In its latest 3QFY2021 ended September results, TDCX recorded earnings of $30.2 million, 46.7% higher than $20.6 million in the previous year. This was on the back of a 41.3% y-o-y increase in revenue to $148.8 million from $105.3 million, driven by higher revenue contribution across all the group’s revenue segments. (The company reports in both USD and SGD.) Revenue from omnichannel CX solutions increased by 37.9% y-o-y to $92.8 million, attributed primarily to higher business volumes driven by the expansion of existing campaigns.
In addition, business volumes benefited from the nascent recovery in the travel and hospitality sector from the impact of the Covid-19, while TDCX also saw higher demand for its services from FinTech and gaming clients and other new-economy clients.
Revenue from the sales and digital marketing segment grew by 93.4% y-o-y to $32.4 million, thanks to the volume expansion of existing campaigns for its digital media clients across our delivery sites in Asia.
Revenue from content monitoring and moderation services increased by 7.1% to $21.2 million, attributable primarily to higher contribution from a social media client.
“We kick off our first earnings as a public company on a strong footing. We were able to achieve record revenue this quarter despite the continued challenges of the pandemic. This is the result of our disciplined decision-making and long-term approach to driving quality growth,” says Junique, adding that he looks forward to winning over more new clients.
Currently, two of TDCX’s largest clients are Meta (the renamed Facebook), and Airbnb, which accounts for 60% of the company’s total revenue.
To mitigate risks of anything happening to these two large clients, Junique is working actively to broaden his customer base. He says: “We have many different business lines with these clients across different geographies. So, we don’t just see them as two clients. We see them as a number of different businesses under the banner of these clients, because they are the independent units of these clients that need our services.” TDCX provides all three omnichannel CX solutions, digital marketing, as well as content monitoring and moderation to these two big clients.
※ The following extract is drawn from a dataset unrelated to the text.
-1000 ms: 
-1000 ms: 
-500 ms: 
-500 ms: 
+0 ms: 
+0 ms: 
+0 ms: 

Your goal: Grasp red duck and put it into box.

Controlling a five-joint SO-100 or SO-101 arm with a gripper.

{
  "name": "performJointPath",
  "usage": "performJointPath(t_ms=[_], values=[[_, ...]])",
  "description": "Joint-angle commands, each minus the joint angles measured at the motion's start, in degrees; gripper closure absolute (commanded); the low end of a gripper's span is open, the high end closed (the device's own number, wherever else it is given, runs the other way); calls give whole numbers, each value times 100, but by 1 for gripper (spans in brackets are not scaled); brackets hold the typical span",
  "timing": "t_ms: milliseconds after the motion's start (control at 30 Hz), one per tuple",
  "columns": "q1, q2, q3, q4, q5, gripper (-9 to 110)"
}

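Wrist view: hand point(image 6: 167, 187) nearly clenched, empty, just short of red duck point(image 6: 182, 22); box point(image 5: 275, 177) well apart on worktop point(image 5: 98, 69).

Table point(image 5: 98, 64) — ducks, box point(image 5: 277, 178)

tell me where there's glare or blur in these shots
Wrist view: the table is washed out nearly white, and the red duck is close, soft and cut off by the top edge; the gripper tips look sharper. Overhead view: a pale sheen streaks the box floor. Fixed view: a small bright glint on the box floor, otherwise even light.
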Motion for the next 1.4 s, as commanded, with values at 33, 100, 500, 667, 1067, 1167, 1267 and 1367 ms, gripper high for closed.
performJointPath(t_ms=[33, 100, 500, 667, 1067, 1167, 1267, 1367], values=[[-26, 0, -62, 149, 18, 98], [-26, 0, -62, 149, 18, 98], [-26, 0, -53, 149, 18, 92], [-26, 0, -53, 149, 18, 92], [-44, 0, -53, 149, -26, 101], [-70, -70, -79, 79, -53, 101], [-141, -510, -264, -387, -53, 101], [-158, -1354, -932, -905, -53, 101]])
Moving forward, Junique is in expansion mode and will use funds from the IPO to fuel that. But he is, of course, mindful of the rate of expansion, to avoid expanding too much, too fast, and harming profits.
He says: “The secret to our success, in large part, has been our focus. TDCX specialises in quality growth. If you look at our past, we were not very big. But we are good. So, the kind of growth we onboard is good growth. Our margins are very stable, and they’re sustained. Because we’re both discerning in the clients we onboard, we have very specific pricing policies, we also have very guided metrics of operational management.”
“And so we don’t want to deviate from our DNA. We are not saying that we want to go crazy after we listed and grow at the expense of profitability. We intend to maintain our margins and we intend to grow with quality,” adds Junique.